2

How can I use the Newspaper library for websites that need authentication? I'm using the newspaper3k library in order to download the html of several articles from different news sites (which is so far working just fine). However, as I need the full content I would need to authenticate (username, password) before requesting the html. I would appreciate any pointers in the right direction!

I assume this has to happen before I use newspaper.build() ?

(I just wanted to say at this point, this is the first time I am coding with python (or just generally coding anything) so any help at all would be great)

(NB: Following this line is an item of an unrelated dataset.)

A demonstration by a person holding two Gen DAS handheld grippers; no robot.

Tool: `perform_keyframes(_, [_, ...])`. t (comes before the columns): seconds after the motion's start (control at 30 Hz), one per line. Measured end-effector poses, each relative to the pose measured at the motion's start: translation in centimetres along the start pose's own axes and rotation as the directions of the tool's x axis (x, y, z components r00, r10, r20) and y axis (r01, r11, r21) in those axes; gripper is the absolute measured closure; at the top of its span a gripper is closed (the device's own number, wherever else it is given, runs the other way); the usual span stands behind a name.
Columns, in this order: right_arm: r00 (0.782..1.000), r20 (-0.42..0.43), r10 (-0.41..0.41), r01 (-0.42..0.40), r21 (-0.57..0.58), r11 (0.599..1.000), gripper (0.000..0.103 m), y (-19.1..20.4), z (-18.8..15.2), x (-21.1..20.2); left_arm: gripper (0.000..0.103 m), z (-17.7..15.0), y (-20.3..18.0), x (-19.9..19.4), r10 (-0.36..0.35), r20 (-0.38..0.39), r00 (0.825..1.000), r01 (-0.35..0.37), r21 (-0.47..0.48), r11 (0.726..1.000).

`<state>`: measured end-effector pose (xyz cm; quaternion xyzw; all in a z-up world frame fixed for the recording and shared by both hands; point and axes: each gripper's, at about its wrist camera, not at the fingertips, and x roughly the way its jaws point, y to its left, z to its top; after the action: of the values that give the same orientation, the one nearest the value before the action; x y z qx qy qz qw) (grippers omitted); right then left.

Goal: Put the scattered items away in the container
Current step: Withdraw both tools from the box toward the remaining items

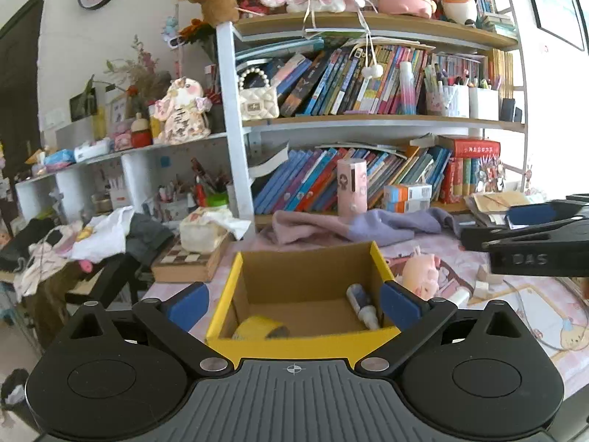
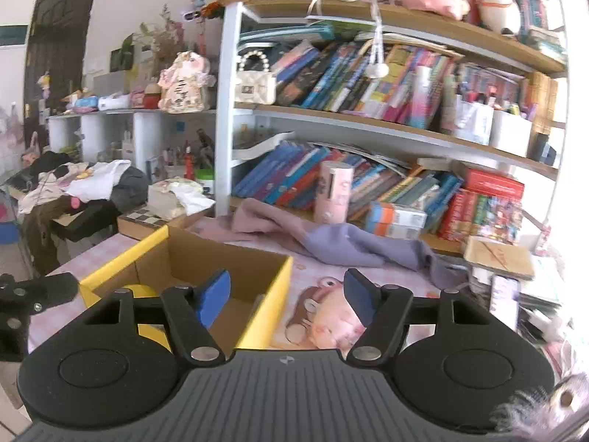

import newspaper #import newspaper library
from newspaper import news_pool

guardian = newspaper.build('https://www.theguardian.com/uk-news/all', language='en', memoize_articles=True)
telegraph = newspaper.build('https://www.telegraph.co.uk/news/uk/', language='en', memoize_articles=True)
dagbladet = newspaper.build('https://www.svd.se/sverige', language='sv', memoize_articles=True)
dagensnyheter = newspaper.build('https://www.dn.se/nyheter/sverige/', language='sv', memoize_articles=True)

allpapers = [guardian, telegraph, dagbladet, dagensnyheter]

for papers in allpapers:
    newpathpaper = r'/Users/articles/' + today + "/" + naming #naming is just a variable from further up that gives the name of each newspaper 
    if not os.path.exists(newpathpaper):
        os.makedirs(newpathpaper)

    #parsing, downloading and creating files for articles
    pointer = 0
    while(papers.size() > pointer):
        papers_article = papers.articles[pointer]
        papers_article.download()
        if papers_article.download_state == 2: #checking if article has been downloaded
            time.sleep(2)
            papers_article.parse()
            print(papers_article.url)

            #receiving publishing date so it is comparable
            published_today = papers_article.publish_date #newspaper extractor
            published = str(published_today)[0:10] 

            #writing html
            if published == today: #today was declared earlier
                 f = open('articles/%s/%s/%s_article_%s.html' %(today, naming, naming, pointer), 'w+') #writing html file
                f.write(papers_article.html)
                print("written successfully")
                count_writes +=1
            else:
                print("not from today")

        else: 
            print("article %s" %pointer)
            print(papers_article.url)
            print("Has not downloaded!")
        pointer += 1
Vee
  • 21
  • 3
  • 1
    In general, on Stack Overflow, we expect you to have tried something and to show what you did, eve though it doesn't work as desired. – Dragonthoughts Jun 11 '18 at 14:30
  • 1
    I added the lines of code now, stripped it down a bit though, hope it makes still sense.. – Vee Jun 11 '18 at 14:54

0 Answers0